The Main Event: Don't Sell Yourself Short
Posted Dec 1, 2004 - May 1998 [Volume 7, Issue 6] Issue Print Version     Page 1of 1

If you are not careful, owning an event video production studio will reduce your hourly earnings to minimum wage, or worse. Are you pricing your business into bankruptcy?

Many videographers across the country routinely undersell their services. A recent Modern Bride survey revealed that the average price of a professional videographer was less than half of the cost of a professional wedding photographer. I found this very curious and wanted to get to the bottom of why it was happening.

The first things that's worth noting here is the difference between cost and price. What the Modern Bride survery showed wasn't the relative cost of videography and photography but the price. So you'd think it would stand to reason that the costs a videographer incurs to do a shoot would be half the photographer's costs, right?

I compared the equipment needed to do the two jobs, and here's what I came up with:

The videographer needs his production tools, which typically consist of a camera, lights, tripod, batteries, wireless mic, light batteries, equipment cases, battery chargers, field monitor, and-yes, of course-a backup camera with lights, tripod, batteries, wireless mic, light batteries, equipment cases, battery chargers, etc.

The photographer's on-site production package includes a digital camera or two, various film cameras, assorted lenses, several flash memory cards, flashes, light meter, lights, batteries, cases, and chargers.

Lets say for the sake of argument that each professional has around $20,000 invested in production equipment. Now let's take a look at their respective studios. The photographer will have a computer, monitor, scanner, and printer, plus Photoshop CS for his digital needs.

At minimum, the videographer has a computer, monitor, scanner and printer, as well as Photoshop CS, along with Adobe After Effects (or comparable compositing software), editing software and possibly hardware, a program monitor, a DVD authoring and burning system, duplication VCR's, a couple of source VCR's, and a nice big-screen TV, with a DVD player for showing his product to clients.

The photographer has lab costs that constitute a significant portion of his expenses and by extension his income, but the videographer will also have to invest up to 60 hours editing a project. So by my calculations, photographers have lower costs, yet they also set their prices at least twice as high as the average videographer.

The event video industry has self-confidence issues. For some reason we feel we are not good enough to charge as much as photographers, in spite of comparable if not greater expenses and a similar expectation of expertise. Is it because the event photographer was there first? Or is it because the client values photographers and their product above and beyond what the videographer can produce?

Event videography has been established now for over 20 years. This has certainly been enough time for us to get over being the new kids on the block.
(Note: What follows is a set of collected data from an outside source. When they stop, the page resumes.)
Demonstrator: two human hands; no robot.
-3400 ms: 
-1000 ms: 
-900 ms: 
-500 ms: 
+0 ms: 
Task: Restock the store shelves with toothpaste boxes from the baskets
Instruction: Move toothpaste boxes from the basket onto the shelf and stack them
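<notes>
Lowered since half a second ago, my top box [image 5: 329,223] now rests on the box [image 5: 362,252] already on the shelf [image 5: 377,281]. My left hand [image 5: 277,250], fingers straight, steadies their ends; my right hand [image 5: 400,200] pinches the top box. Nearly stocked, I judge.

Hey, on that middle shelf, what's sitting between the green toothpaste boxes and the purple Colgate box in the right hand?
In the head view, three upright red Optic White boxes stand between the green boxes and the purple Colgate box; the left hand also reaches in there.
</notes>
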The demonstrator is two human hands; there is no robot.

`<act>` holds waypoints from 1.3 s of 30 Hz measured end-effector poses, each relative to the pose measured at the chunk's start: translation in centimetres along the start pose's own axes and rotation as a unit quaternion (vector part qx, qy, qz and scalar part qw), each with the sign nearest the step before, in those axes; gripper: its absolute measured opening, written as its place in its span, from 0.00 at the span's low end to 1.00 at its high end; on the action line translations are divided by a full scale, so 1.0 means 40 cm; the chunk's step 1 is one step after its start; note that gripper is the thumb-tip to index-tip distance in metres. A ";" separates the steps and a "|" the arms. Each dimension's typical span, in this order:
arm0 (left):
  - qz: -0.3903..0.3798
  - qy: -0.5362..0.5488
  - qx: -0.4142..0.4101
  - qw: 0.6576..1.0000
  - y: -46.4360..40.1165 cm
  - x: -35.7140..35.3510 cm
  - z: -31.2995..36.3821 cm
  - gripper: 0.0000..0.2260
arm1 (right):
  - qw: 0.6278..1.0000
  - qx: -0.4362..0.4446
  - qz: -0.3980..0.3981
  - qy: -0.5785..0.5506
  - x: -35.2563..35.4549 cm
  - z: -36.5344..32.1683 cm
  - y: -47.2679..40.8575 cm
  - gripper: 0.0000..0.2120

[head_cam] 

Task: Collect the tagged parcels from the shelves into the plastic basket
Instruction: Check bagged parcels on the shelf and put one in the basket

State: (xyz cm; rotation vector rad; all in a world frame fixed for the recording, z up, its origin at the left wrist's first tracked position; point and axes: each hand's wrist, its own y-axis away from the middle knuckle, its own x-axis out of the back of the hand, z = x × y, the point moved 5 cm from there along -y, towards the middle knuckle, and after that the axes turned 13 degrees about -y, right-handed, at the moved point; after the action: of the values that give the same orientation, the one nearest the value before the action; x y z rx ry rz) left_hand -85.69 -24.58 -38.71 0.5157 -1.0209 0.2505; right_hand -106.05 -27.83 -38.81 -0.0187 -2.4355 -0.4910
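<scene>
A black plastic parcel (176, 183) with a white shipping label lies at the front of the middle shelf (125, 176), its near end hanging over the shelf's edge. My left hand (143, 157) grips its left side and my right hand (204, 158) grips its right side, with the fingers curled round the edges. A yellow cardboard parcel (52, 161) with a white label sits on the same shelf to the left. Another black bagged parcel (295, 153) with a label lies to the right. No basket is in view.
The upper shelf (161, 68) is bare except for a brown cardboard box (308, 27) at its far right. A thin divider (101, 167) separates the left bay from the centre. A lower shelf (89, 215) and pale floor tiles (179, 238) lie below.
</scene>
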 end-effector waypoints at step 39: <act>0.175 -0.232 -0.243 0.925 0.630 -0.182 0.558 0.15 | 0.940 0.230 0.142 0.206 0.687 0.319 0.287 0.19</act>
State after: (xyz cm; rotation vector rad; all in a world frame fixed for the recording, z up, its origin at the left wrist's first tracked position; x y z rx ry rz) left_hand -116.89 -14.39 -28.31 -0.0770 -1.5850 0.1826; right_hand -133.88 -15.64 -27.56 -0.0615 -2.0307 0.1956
Granted, we still don't get the media coverage that some other vendors do, but we can't let this relative inattention plague us with insecurities that prevent us from commanding higher prices.

So many of our clients are falling over themselves with praise for us after they have seen the finished product, it should be easy enough to convince them to pay appropriately for the services we provide. I am confident they value their wedding or event DVD as much as they do their photo album. Perhaps, secretly they prefer the DVD and would have easily spent three times the amount for this more complete account of their special day.

If you're in business to make a profit, your pricing needs to cover a lot more than your overhead costs. You need to assess the value of your shooting time, post production time, and the time spent visiting with your client. All you really have to sell is your time and expertise, which are clearly worth more than a minimum-wage job.

If you are confident in the value of your work, charge what you are worth and not what the competition charges. We all need to get over the idea that the way to compete in this business is by offering the same services as our rivals for less; why not offer something better or unique for as much or more? And that doesn't mean buying a more expensive camera or NLE. There are things you can do to increase profit without having to invest in more equipment.

Every six months try raising your packages $200. This way it won't seem like a huge jump.

Increase your marketing activities. Networking is the most efficient and least expensive way of marketing. Be sure to network with the type of vendor that services the clients that you want to attract.

Take a look at your studio. Could you present yourself better to your clients? Are you using the Web effectively? How are your promotional materials? If they're not getting the job done, maybe it's time for an overhaul.

The final hurdle is the fear of charging what you're worth. Easier said than done, but if you can break through this fear-which is really the only thing holding you back-then you'll be on your way to financial security.